Avery bir kırmızı ışıkta durduğunda İnternet’ten hızla bir araştırma yaptı ve Kappa Kappa Gamma’nın Cambridge’de aynı sokakta iki bölgeyi kiraladığını gördü: Church Sokağı. Kiralık yerlerden biri özel günler, diğeriyse toplantılar ve sosyalleşme faaliyetleri için kullanılıyordu.
Longfellow Köprüsü’nde ilerledi, MIT’nin yanından geçti ve Massachusetts Caddesi’nden sağa saptı. Sağında sık ağaçların ve asfalt kaplı patikaların arasındaki muhteşem kırmızı tuğlalı evleriyle Harvard Yard belirdi.

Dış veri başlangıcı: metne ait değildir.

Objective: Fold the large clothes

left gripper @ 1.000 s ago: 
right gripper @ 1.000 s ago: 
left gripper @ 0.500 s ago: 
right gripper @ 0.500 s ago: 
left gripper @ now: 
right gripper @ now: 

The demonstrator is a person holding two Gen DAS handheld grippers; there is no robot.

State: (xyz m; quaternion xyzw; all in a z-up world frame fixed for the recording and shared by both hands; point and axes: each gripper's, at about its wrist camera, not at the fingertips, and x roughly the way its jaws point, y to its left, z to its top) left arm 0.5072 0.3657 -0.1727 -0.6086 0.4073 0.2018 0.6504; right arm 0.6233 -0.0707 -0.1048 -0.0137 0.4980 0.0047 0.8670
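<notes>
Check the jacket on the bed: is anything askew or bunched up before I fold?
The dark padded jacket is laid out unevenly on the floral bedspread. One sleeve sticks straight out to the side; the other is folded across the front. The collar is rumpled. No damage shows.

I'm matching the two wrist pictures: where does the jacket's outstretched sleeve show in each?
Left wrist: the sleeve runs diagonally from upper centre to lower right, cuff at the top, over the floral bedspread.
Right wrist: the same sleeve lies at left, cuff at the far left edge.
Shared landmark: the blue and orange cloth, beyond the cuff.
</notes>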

Church Sokağı’nda arabasını park edebileceği bir yer gördü.
Arabayı park etti, kapıyı kilitledi ve başını güneşe doğru kaldırdı. Ilık bir gündü; hava otuz dereceye yakındı. Saate baktı: on buçuktu.
Kappa binası dış cephesi tuğla olan uzun ve iki katlı bir yerdi. Giriş katında bir sürü giyim mağazası vardı. İkinci katın ofislere ve kız birliği faaliyetlerine ayrıldığını tahmin etti. İkinci katın zilinin yanındaki tek işaret Harvard’ın mavi renkli zambak sembolüydü. Zili çaldı.

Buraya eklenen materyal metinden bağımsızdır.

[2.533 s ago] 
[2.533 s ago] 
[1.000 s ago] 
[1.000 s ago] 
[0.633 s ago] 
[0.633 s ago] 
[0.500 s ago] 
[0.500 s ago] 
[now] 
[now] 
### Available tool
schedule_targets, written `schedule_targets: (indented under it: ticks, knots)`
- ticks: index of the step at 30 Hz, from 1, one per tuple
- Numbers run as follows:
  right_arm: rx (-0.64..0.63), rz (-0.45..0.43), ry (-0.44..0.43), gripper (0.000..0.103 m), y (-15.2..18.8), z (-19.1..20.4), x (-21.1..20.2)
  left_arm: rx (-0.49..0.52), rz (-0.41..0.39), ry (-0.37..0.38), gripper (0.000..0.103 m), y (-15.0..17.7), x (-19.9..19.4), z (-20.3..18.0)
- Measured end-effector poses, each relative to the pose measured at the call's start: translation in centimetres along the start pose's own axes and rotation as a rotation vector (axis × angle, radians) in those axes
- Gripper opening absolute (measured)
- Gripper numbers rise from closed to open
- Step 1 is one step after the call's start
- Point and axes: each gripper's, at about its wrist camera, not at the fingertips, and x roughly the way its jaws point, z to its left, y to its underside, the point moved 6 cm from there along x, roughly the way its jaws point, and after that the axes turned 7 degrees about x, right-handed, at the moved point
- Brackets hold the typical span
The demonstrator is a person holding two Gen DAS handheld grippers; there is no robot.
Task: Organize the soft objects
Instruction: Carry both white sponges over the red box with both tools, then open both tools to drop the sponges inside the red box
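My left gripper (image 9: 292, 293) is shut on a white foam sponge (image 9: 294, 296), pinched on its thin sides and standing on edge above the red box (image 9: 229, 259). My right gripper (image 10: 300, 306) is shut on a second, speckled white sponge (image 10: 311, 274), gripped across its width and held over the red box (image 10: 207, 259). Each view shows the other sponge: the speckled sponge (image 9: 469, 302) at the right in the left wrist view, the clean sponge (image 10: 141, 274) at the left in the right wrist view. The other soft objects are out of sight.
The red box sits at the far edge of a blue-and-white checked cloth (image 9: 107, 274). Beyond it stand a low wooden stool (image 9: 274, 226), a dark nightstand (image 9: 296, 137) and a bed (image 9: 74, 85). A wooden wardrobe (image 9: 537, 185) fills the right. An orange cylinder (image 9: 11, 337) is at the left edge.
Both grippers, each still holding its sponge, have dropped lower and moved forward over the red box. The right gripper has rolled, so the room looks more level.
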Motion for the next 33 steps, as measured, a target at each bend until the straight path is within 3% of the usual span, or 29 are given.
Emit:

İnterkom sisteminde tiz bir kadın sesi duyuldu.
“Evet?”
“Polis,” dedi Avery sesini yükselterek. “Kapıyı açın.”
Bir an için yanıt gelmedi.
“Ciddi soruyorum,” dedi ses, “kimsiniz?”
“Polis,” dedi Avery ciddi bir ses tonuyla. “Bir sorun yok. Kimsenin başı dertte değil. Sadece Kappa Kappa Gamma’dan birisiyle görüşmem gerekiyor.”
Kapı açıldı.
Avery’yi ikinci katta üstünde gri renkli bol bir eşofman üstü ve beyaz bir eşofman altı olan uykulu ve pespaye kılıklı bir kız karşıladı. Saçları koyu renkti ve bir gece önce sıkı eğlenmiş gibi gözüküyordu. Suratının büyük bir kısmını saçları örtüyordu.
Gözlerinin altında koyu renkli halkalar vardı ve normalde gururla sergilediği vücudu kalın ve şekilsiz gözüküyordu.
“Ne istiyorsunuz?” dedi kız.
“Sakin ol,” dedi Avery. “Bunun kız birliği faaliyetleriyle bir ilgisi yok. Birkaç soru sormak için geldim.”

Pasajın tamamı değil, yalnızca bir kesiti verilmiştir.